All that is required is the number of lines in this listing that hold "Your".
SUPPLIED INFORMATION Start Marker
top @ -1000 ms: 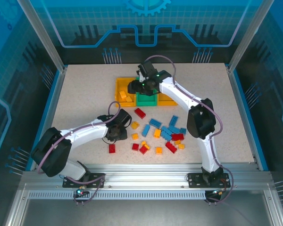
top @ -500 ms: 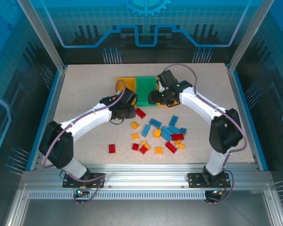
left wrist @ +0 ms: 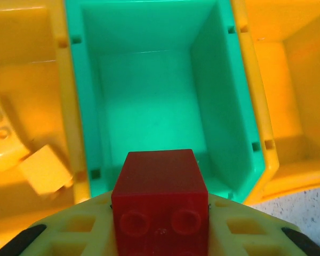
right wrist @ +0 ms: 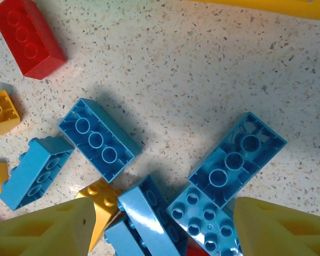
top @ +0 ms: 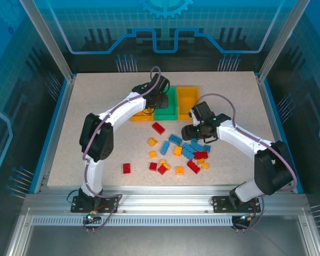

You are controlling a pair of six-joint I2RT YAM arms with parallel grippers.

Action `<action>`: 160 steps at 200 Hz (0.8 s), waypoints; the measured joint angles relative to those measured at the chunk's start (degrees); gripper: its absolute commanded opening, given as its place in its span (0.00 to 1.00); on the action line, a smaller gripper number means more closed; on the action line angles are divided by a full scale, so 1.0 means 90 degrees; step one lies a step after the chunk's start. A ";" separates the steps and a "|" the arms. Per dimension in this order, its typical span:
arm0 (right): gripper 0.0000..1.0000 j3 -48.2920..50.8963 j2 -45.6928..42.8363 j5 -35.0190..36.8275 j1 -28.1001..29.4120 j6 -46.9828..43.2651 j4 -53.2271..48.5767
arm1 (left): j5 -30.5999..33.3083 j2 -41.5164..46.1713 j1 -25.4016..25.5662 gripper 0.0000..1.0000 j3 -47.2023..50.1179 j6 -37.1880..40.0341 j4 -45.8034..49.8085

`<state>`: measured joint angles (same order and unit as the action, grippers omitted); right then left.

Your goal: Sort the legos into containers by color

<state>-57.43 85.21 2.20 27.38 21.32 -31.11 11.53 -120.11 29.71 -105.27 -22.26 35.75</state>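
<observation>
While the left gripper (top: 160, 100) pinches a red brick (left wrist: 160, 197) tight between its jaws, it hangs at the near rim of the green bin (left wrist: 144, 106).
- The green bin lies open straight ahead of and below that gripper. Its floor is bare.
- Off the gripper's left side is a yellow bin (left wrist: 26, 80) with two yellow bricks (left wrist: 42, 170) in it. Off its right side is another yellow bin (left wrist: 288, 74); the part I can see looks bare.
- Step in hand, as I read it: drop the red brick into the green bin.
- To do it well: the brick sits about over the near wall, so reach a little further forward until it clears the rim. Stay centred between the two yellow bins. Go low before letting go so the brick does not bounce out, then spread the jaws fully.

The right gripper (right wrist: 162, 229) is over the loose pile on the table (right wrist: 202, 53), with its jaws spread and nothing in them.
- Blue bricks (right wrist: 226, 165) crowd just ahead of and between its fingers, some touching or overlapping.
- A small yellow brick (right wrist: 104, 200) is tucked beside its left finger.
- A long red brick (right wrist: 26, 37) lies well ahead to the left.
- Advice there: pick one blue brick with free sides. A straight drop into the clump risks catching two at once.
</observation>
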 measured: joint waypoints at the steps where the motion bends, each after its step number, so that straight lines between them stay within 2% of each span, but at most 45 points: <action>1: 0.70 0.0019 -0.0015 -0.0002 0.0000 -0.0005 0.0019 | 0.0000 -0.0015 0.0000 0.36 -0.0019 0.0002 0.0000; 14: 0.70 0.0134 -0.0112 0.0002 0.0000 -0.0095 0.0114 | -0.0078 -0.0306 -0.0032 0.39 -0.0338 0.0034 0.0000; 43: 0.72 0.0170 -0.0202 0.0022 0.0044 -0.0260 0.0381 | -0.0165 -0.0760 -0.0073 0.62 -0.0852 0.0049 0.0032; 71: 0.72 0.0136 -0.0153 0.0022 0.0330 -0.0512 0.0738 | -0.0170 -0.0733 -0.0087 0.83 -0.0780 -0.0034 0.0010; 96: 0.72 -0.0274 0.0330 0.0044 0.0748 -0.0933 0.0913 | -0.0163 -0.0299 -0.0100 0.98 -0.0102 -0.0206 -0.0102; 128: 0.71 -0.1154 0.1343 0.0010 0.1127 -0.1447 0.0971 | 0.0046 0.1027 -0.0177 0.99 0.1197 -0.0359 -0.0267; 160: 0.70 -0.1943 0.2285 -0.0129 0.1258 -0.1715 0.0971 | 0.0151 0.3053 -0.0765 0.99 0.2905 -0.0602 -0.0355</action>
<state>-74.91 105.78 1.04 38.70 5.89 -22.37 12.88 -92.64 22.83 -79.13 -27.68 32.56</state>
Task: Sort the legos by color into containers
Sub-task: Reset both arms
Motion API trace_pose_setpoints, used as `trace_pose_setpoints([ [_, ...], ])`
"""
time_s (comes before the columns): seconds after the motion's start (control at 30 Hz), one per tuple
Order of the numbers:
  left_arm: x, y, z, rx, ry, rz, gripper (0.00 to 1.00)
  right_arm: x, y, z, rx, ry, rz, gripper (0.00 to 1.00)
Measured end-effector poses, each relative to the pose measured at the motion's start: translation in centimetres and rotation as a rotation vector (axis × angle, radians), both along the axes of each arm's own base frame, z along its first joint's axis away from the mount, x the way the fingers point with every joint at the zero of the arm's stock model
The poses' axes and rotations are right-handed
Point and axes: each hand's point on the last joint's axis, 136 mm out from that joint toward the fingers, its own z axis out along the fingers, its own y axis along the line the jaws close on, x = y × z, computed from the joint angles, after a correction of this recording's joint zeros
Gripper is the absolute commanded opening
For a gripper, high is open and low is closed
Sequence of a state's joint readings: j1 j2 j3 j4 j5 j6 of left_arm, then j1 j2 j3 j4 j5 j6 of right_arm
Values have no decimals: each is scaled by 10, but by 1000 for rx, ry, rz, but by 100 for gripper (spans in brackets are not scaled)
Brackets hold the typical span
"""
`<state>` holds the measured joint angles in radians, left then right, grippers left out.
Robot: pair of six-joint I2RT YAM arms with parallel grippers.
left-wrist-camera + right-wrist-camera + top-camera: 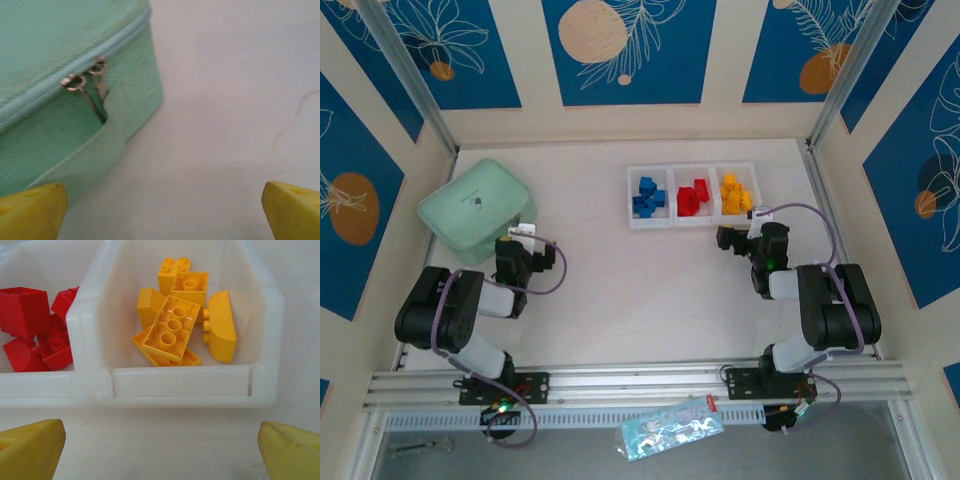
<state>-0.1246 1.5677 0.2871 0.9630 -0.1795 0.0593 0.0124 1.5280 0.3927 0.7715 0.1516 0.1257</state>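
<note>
Soft, even light from above leaves the table [620, 290] bright, its shadows faint. The left wrist view is blurred, the case [50, 50] soft-edged. The right wrist view is sharp, with mild glare on the tray [180, 382] rim.

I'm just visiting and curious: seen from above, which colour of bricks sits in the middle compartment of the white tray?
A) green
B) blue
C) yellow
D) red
D: the red bricks lie in the middle compartment of the white tray, with the blue bricks on their left and the yellow bricks on their right.
</note>
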Motion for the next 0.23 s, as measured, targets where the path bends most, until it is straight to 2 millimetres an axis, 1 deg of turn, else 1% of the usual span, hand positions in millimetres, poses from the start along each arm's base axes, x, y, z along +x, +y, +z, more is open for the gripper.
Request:
trace_pose_setpoints([
  [0.17,16,3,19,-9,-54,24,99,0,3,1,7,-5,20,99],
  [0.23,18,6,23,-9,-65,39,99,2,3,4,9,-11,22,99],
])
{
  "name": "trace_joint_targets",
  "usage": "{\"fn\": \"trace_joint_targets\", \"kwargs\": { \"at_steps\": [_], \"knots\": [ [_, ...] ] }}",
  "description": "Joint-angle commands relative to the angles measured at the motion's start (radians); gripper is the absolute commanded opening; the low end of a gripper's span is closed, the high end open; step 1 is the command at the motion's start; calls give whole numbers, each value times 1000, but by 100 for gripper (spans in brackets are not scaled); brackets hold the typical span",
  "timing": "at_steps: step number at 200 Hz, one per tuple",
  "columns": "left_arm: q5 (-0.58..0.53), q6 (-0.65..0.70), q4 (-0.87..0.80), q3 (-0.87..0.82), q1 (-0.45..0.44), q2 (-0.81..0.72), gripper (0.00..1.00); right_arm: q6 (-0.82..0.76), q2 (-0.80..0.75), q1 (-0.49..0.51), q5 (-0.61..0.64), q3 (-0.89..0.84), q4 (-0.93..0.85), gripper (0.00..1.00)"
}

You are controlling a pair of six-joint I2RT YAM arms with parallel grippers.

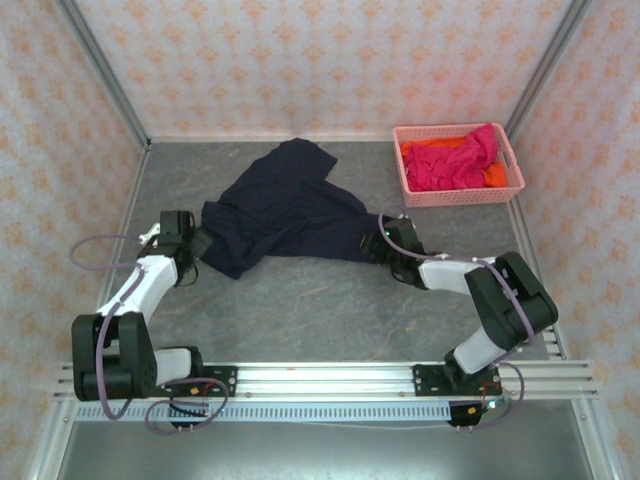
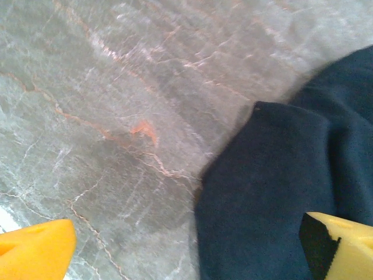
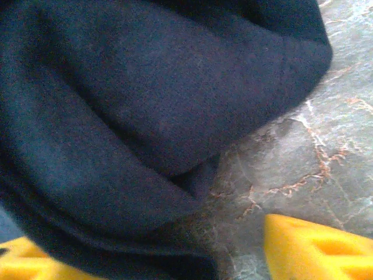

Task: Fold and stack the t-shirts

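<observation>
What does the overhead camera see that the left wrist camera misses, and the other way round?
Overhead, not wrist: the pink basket holding the magenta-red shirt and orange shirt, and the right gripper at the navy shirt's right end. Wrist, not overhead: its yellow fingertips spread wide, reddish veins in the table. Both: the navy shirt, crumpled on that table.

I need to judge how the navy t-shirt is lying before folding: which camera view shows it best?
The top external view: the whole navy t-shirt is visible, lying crumpled on the table. The left wrist view catches one rounded edge of it at the right; the right wrist view gives a close-up of its folds.
</observation>
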Motion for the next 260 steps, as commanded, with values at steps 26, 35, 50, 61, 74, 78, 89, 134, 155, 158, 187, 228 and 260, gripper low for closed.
{"fn": "trace_joint_targets", "kwargs": {
  "at_steps": [26, 35, 50, 61, 74, 78, 89, 134, 155, 158, 187, 228, 260],
  "knots": [
    [37, -64, 100, -40, 25, 42, 95, 60, -7, 6, -164, 3, 117, 47],
    [39, -73, 113, -50, 27, 45, 94, 61, -44, 6, -177, -5, 99, 67],
    [43, -91, 139, -67, 26, 56, 91, 67, -85, 7, -187, -19, 70, 69],
    [51, -104, 158, -77, 27, 71, 89, 84, -95, 9, -195, -36, 78, 64],
    [58, -115, 176, -85, 26, 88, 87, 104, -87, 20, -187, -63, 111, 62],
    [58, -118, 181, -86, 27, 92, 87, 109, -82, 24, -183, -70, 120, 62],
    [58, -122, 190, -89, 27, 103, 86, 129, -65, 35, -178, -89, 144, 63],
    [67, -140, 226, -107, 27, 134, 79, 142, -75, 52, -102, -134, 128, 70],
    [75, -162, 259, -118, 27, 164, 72, 145, -30, 53, -128, -114, 154, 62],
    [75, -164, 263, -118, 27, 169, 71, 148, -22, 53, -131, -109, 157, 59],
    [82, -184, 274, -109, 27, 192, 50, 170, -14, 53, -123, -91, 170, 25],
    [76, -198, 310, -106, 27, 182, 20, 183, -141, 50, -86, -85, 98, 0],
    [37, -178, 219, -86, 27, 107, 51, 173, -230, 34, -86, -72, 44, 0]
  ]
}}
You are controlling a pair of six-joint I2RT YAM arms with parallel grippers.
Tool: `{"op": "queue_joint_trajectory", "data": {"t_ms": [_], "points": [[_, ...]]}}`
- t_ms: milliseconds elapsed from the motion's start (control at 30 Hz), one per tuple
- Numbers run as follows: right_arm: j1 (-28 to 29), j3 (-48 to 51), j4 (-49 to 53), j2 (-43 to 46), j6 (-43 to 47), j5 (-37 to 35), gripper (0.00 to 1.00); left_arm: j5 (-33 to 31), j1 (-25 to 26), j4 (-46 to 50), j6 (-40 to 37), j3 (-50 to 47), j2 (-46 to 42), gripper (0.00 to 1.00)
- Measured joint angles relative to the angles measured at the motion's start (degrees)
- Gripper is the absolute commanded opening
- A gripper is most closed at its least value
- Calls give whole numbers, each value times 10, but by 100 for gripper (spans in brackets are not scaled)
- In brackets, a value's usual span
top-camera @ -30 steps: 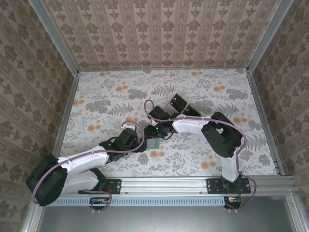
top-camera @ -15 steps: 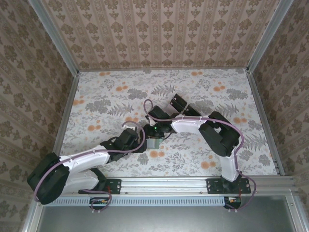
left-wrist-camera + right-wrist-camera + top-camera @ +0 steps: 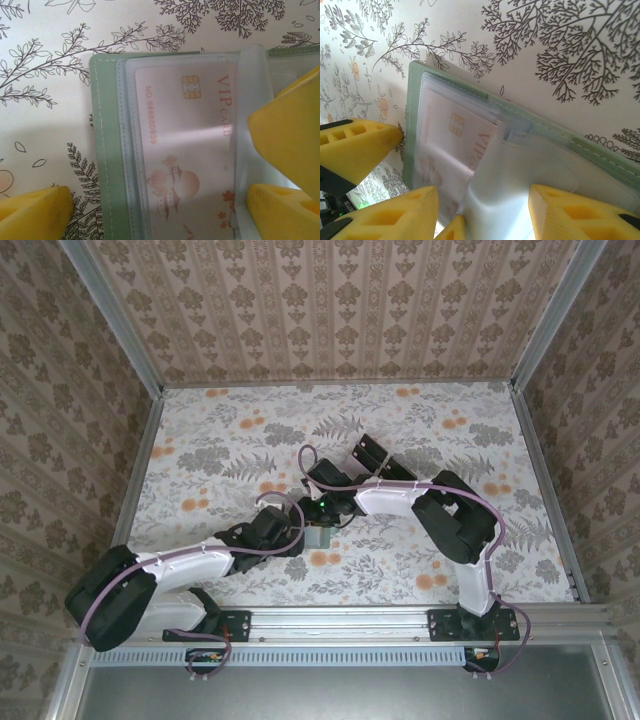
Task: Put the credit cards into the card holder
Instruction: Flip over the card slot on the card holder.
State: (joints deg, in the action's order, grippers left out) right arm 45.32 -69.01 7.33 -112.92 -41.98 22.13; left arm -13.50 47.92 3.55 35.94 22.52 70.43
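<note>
Left gripper [image 3: 157,212], jaws spread wide, straddles the open card holder [image 3: 102,150] on the floral table [image 3: 50,125]. A pink credit card [image 3: 185,150], likely light, stiff and slick, lies sleeved inside, best pinched by an edge. Beyond, the right gripper [image 3: 482,200] stands half-parted astride the floppy clear sleeve [image 3: 520,165], grip unclear

The table [image 3: 450,440] is covered by a pale cloth printed with grey ferns and orange flowers. It is enclosed on three sides by walls [image 3: 340,310] papered in beige with brown damask stripes. The far corners are marked by grey metal posts [image 3: 110,315], and the table's side edges are framed in the same metal. A slotted rail [image 3: 350,620] is fixed along the near edge. Everything is lit softly and evenly.
</note>
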Motion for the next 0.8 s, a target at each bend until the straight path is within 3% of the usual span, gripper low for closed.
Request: {"op": "queue_joint_trajectory", "data": {"t_ms": [333, 800], "points": [[-7, 66, -30, 84, -26, -9, 53, -2, 0, -2, 0, 0, 1, 100], [-7, 106, -76, 81, -57, -9, 53, -2, 0, -4, 0, -1, 1, 100]]}}
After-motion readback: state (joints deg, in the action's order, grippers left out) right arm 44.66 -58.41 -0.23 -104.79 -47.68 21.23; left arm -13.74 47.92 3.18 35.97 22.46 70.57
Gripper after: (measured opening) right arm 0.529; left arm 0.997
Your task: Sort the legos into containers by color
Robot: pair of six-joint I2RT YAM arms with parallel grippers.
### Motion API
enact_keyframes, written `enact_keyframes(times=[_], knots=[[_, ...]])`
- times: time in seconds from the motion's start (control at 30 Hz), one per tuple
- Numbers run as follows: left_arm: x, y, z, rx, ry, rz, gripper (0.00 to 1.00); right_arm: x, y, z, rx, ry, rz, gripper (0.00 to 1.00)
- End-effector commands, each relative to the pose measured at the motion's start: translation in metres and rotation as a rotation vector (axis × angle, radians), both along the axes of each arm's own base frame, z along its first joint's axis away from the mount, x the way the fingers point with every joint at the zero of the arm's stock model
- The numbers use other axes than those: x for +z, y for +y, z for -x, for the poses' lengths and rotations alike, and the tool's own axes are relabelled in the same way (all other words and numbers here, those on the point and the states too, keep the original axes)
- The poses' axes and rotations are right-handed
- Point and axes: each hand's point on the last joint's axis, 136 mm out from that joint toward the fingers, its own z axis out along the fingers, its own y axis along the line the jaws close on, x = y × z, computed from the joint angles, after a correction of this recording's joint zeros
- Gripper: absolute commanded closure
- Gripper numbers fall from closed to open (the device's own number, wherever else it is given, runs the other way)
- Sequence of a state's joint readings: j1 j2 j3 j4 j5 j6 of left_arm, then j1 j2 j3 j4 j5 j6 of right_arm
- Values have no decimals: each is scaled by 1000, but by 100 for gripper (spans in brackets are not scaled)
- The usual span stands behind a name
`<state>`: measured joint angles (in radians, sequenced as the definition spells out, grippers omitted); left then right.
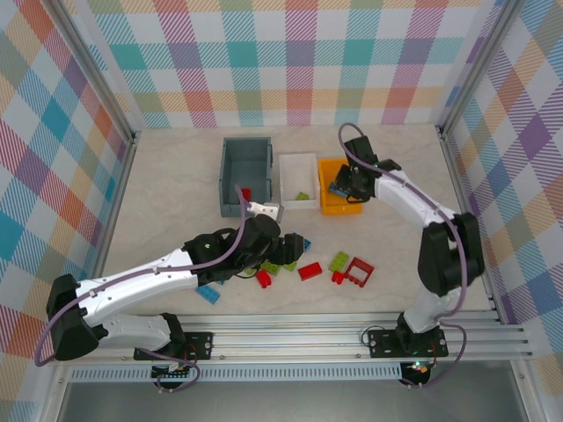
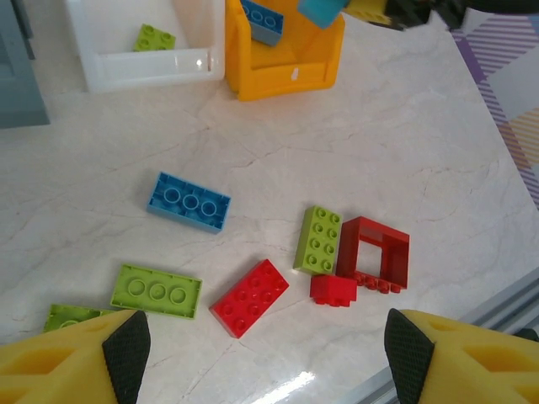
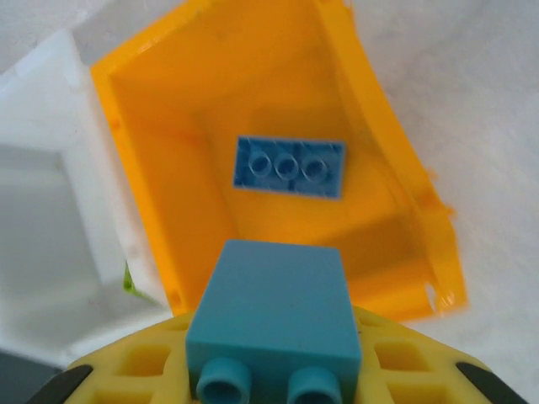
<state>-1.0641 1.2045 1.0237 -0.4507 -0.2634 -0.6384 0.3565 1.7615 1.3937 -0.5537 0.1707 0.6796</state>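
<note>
Pale marbled table, plaid walls all round. The right jaws pinch a blue brick (image 3: 269, 311) by its sides, studs toward the wrist camera, and hold it over the open orange-yellow bin (image 3: 396, 168). A second blue brick (image 3: 289, 167) lies flat on that bin's floor. Just beside it stands the white bin (image 2: 152, 67) with a lime brick (image 2: 155, 38) inside, and beyond that the grey-blue bin (image 1: 230, 171) with a red brick (image 1: 246, 192).

The left jaws are spread wide and hold nothing, hovering above the loose pile: a blue plate (image 2: 189, 201), a lime plate (image 2: 157, 291), a red block (image 2: 249, 297), a lime block (image 2: 317, 240) touching the open red frame (image 2: 373, 252), and a small red piece (image 2: 333, 289).

The step in hand looks like dropping blue into orange-yellow. Next, the right jaws need only part while well inside the rim. The left should then descend squarely on one loose brick.
</note>
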Motion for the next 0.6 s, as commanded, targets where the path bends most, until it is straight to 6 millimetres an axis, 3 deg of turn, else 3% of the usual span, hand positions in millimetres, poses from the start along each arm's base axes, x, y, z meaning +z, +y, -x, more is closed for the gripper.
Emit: enact_keyframes(times=[0.0, 0.2, 0.33, 0.43, 0.57], knots=[[9, 11, -3, 36, -19, -10, 25, -20, -2, -11, 47, 72, 43, 73], [6, 9, 0, 16, -3, -18, 25, -38, 6, -20, 62, 125, 16, 64], [0, -2, 2, -32, 24, -28, 25, -37, 8, -20, 69, 133, 9, 50], [-5, -17, 5, -96, 45, -34, 25, -19, 7, -18, 73, 102, 6, 38], [-11, -42, 10, -203, 71, -43, 26, 26, 1, -14, 73, 14, 12, 34]])
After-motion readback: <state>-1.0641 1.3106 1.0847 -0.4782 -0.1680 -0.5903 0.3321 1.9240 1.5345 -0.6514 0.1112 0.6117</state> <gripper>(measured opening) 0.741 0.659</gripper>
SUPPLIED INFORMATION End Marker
• _WORKED SOLUTION_
2